◆ **Task requirements**:
Exact repetition of the data below is required.

◆ **Data provided**:
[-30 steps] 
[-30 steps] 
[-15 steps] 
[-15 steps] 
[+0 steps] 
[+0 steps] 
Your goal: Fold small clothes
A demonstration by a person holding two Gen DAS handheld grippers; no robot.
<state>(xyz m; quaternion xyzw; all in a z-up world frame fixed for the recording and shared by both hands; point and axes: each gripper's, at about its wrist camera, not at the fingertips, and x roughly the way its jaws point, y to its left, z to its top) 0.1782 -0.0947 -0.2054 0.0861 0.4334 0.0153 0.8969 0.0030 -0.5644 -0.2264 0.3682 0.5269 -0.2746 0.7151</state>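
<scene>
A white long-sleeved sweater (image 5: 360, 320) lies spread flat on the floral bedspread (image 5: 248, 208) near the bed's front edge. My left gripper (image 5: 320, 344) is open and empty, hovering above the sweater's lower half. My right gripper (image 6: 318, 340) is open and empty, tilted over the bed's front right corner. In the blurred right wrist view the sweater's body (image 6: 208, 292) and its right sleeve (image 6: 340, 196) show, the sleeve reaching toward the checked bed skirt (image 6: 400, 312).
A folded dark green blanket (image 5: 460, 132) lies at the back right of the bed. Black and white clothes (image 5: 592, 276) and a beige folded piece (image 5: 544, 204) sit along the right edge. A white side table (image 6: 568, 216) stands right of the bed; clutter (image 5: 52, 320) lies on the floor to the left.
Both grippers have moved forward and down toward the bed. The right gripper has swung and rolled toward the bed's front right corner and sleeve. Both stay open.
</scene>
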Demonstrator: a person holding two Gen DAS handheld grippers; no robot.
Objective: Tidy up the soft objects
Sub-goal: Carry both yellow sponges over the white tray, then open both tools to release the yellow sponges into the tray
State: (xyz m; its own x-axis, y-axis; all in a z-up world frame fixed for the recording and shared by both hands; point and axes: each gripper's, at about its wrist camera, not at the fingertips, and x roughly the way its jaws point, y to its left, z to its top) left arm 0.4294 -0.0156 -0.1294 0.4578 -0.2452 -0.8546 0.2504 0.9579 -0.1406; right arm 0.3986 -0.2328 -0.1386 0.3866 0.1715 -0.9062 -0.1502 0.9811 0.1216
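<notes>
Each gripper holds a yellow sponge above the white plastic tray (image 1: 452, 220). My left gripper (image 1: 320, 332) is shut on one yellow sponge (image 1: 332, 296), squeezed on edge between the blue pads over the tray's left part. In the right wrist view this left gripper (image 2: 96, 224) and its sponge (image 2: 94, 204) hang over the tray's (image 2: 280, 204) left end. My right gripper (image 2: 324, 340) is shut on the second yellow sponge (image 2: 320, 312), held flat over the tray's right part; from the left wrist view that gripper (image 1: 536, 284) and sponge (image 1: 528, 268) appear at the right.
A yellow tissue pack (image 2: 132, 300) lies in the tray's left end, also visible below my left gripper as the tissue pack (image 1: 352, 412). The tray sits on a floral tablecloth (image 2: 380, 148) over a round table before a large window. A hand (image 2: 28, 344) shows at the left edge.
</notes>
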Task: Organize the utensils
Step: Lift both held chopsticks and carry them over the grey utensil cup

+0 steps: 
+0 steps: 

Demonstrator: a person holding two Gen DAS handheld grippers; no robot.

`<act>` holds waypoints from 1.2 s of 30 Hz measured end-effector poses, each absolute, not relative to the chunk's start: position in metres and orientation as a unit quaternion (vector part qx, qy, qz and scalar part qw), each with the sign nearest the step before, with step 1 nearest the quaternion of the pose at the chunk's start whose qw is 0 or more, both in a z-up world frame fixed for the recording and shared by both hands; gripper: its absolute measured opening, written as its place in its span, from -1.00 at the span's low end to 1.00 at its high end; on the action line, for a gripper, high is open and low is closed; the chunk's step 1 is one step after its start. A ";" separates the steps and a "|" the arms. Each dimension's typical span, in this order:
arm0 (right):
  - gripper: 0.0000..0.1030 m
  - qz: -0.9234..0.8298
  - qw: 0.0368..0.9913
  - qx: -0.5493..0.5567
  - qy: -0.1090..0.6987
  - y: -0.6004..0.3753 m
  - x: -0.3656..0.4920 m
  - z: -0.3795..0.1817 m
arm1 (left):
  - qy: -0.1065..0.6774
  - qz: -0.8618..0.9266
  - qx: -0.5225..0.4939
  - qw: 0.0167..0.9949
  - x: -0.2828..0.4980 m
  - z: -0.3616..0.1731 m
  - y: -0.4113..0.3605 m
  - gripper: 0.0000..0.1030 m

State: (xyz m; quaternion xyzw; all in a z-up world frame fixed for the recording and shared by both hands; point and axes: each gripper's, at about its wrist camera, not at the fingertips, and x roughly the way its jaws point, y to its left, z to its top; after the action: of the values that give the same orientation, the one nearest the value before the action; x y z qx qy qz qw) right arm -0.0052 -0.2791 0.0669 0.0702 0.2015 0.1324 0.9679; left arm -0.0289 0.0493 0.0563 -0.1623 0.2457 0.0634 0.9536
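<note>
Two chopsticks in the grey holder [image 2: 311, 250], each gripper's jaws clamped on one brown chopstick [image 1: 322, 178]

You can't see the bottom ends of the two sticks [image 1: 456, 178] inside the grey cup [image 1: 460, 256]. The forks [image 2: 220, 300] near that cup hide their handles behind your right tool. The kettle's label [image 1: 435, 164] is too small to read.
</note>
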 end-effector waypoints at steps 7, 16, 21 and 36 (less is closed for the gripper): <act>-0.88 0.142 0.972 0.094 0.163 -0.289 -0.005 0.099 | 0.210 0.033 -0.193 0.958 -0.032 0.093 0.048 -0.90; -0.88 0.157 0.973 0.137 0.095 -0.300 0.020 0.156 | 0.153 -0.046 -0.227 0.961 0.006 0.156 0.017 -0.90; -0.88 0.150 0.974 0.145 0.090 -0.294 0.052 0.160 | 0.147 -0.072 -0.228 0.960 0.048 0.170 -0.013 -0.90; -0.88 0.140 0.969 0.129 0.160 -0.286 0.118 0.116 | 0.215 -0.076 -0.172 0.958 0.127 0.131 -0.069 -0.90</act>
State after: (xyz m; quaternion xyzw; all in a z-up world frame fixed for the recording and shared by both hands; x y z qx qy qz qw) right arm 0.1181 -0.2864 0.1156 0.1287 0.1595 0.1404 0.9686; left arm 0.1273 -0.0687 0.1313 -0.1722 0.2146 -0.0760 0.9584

◆ **Task output**:
[-30 steps] 
[-30 steps] 
[-15 steps] 
[-15 steps] 
[+0 steps] 
[+0 steps] 
Your goal: Fold small clothes
A demonstration by a person holding two Gen DAS handheld grippers; no robot.
<state>(xyz m; quaternion xyzw; all in a z-up world frame fixed for the recording and shared by both hands; point and axes: each gripper's, at about its wrist camera, not at the fingertips, and x roughly the way its jaws point, y to its left, z to its top) 0.1782 -0.0947 -0.2054 0.0861 0.4334 0.0153 0.8969 0.0030 -0.5644 -0.2264 0.3682 0.5269 -0.2746 0.7151</state>
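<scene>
A white long-sleeved sweater (image 5: 360, 320) lies spread flat on the floral bedspread (image 5: 248, 208) near the bed's front edge. My left gripper (image 5: 320, 344) is open and empty, hovering above the sweater's lower half. My right gripper (image 6: 318, 340) is open and empty, tilted over the bed's front right corner. In the blurred right wrist view the sweater's body (image 6: 208, 292) and its right sleeve (image 6: 340, 196) show, the sleeve reaching toward the checked bed skirt (image 6: 400, 312).
A folded dark green blanket (image 5: 460, 132) lies at the back right of the bed. Black and white clothes (image 5: 592, 276) and a beige folded piece (image 5: 544, 204) sit along the right edge. A white side table (image 6: 568, 216) stands right of the bed; clutter (image 5: 52, 320) lies on the floor to the left.
Both grippers have moved forward and down toward the bed. The right gripper has swung and rolled toward the bed's front right corner and sleeve. Both stay open.
</scene>
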Demonstrator: a person holding two Gen DAS handheld grippers; no robot.
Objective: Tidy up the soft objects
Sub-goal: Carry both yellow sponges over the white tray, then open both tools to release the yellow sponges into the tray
State: (xyz m; its own x-axis, y-axis; all in a z-up world frame fixed for the recording and shared by both hands; point and axes: each gripper's, at about its wrist camera, not at the fingertips, and x roughly the way its jaws point, y to its left, z to its top) left arm 0.4294 -0.0156 -0.1294 0.4578 -0.2452 -0.8546 0.2504 0.9579 -0.1406; right arm 0.3986 -0.2328 -0.1386 0.3866 0.1715 -0.9062 -0.1502 0.9811 0.1216
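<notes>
Each gripper holds a yellow sponge above the white plastic tray (image 1: 452, 220). My left gripper (image 1: 320, 332) is shut on one yellow sponge (image 1: 332, 296), squeezed on edge between the blue pads over the tray's left part. In the right wrist view this left gripper (image 2: 96, 224) and its sponge (image 2: 94, 204) hang over the tray's (image 2: 280, 204) left end. My right gripper (image 2: 324, 340) is shut on the second yellow sponge (image 2: 320, 312), held flat over the tray's right part; from the left wrist view that gripper (image 1: 536, 284) and sponge (image 1: 528, 268) appear at the right.
A yellow tissue pack (image 2: 132, 300) lies in the tray's left end, also visible below my left gripper as the tissue pack (image 1: 352, 412). The tray sits on a floral tablecloth (image 2: 380, 148) over a round table before a large window. A hand (image 2: 28, 344) shows at the left edge.
</notes>
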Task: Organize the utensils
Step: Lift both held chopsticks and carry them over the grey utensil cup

+0 steps: 
+0 steps: 

Demonstrator: a person holding two Gen DAS handheld grippers; no robot.

`<act>` holds waypoints from 1.2 s of 30 Hz measured end-effector poses, each absolute, not relative to the chunk's start: position in metres and orientation as a unit quaternion (vector part qx, qy, qz and scalar part qw), each with the sign nearest the step before, with step 1 nearest the quaternion of the pose at the chunk's start whose qw is 0 or more, both in a z-up world frame fixed for the recording and shared by both hands; gripper: its absolute measured opening, written as its place in its span, from -1.00 at the span's low end to 1.00 at its high end; on the action line, for a gripper, high is open and low is closed; the chunk's step 1 is one step after its start. A ";" separates the steps and a "|" the arms. Each dimension's typical span, in this order:
arm0 (right):
  - gripper: 0.0000..0.1030 m
  - qz: -0.9234..0.8298
  - qw: 0.0368..0.9913
  - qx: -0.5493..0.5567
  - qy: -0.1090..0.6987
  - y: -0.6004..0.3753 m
  - x: -0.3656..0.4920 m
  - z: -0.3795..0.1817 m
arm1 (left):
  - qy: -0.1065..0.6774
  - qz: -0.8618..0.9266
  - qx: -0.5225..0.4939
  - qw: 0.0167..0.9949
  - x: -0.2828..0.4980 m
  - z: -0.3616..0.1731 m
  - y: -0.4113..0.3605 m
  - gripper: 0.0000..0.1030 m

State: (xyz m; quaternion xyzw; all in a z-up world frame fixed for the recording and shared by both hands; point and axes: each gripper's, at about its wrist camera, not at the fingertips, and x roughly the way its jaws point, y to its left, z to its top; after the action: of the values that give the same orientation, the one nearest the value before the action; x y z qx qy qz qw) right arm -0.0052 -0.2791 0.0669 0.0702 0.2015 0.1324 0.9679; left arm -0.0289 0.0493 0.0563 -0.1623 0.2457 0.0634 0.9536
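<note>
Two chopsticks in the grey holder [image 2: 311, 250], each gripper's jaws clamped on one brown chopstick [image 1: 322, 178]

You can't see the bottom ends of the two sticks [image 1: 456, 178] inside the grey cup [image 1: 460, 256]. The forks [image 2: 220, 300] near that cup hide their handles behind your right tool. The kettle's label [image 1: 435, 164] is too small to read.
</note>
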 end-effector waypoints at steps 7, 16, 21 and 36 (less is closed for the gripper): <act>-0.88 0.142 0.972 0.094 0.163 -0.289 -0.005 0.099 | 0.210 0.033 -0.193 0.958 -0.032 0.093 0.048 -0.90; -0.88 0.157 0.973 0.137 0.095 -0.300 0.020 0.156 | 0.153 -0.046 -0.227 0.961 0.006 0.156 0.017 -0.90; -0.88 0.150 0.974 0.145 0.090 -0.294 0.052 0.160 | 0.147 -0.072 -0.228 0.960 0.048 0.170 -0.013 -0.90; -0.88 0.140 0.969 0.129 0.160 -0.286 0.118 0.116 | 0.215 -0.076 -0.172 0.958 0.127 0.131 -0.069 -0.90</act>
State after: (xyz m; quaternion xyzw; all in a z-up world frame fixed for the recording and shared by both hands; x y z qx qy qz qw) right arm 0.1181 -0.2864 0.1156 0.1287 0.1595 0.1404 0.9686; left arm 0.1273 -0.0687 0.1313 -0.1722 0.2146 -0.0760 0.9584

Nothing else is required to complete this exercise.